TASK — Only an exact, line-for-line copy of the data will serve as the answer.

DATA SECTION —
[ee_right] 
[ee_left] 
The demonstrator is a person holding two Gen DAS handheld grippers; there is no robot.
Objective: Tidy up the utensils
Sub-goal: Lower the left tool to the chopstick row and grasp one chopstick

REPLY TO THE TASK —
[ee_right] 
[ee_left] 
The demonstrator is a person holding two Gen DAS handheld grippers; there is no robot.
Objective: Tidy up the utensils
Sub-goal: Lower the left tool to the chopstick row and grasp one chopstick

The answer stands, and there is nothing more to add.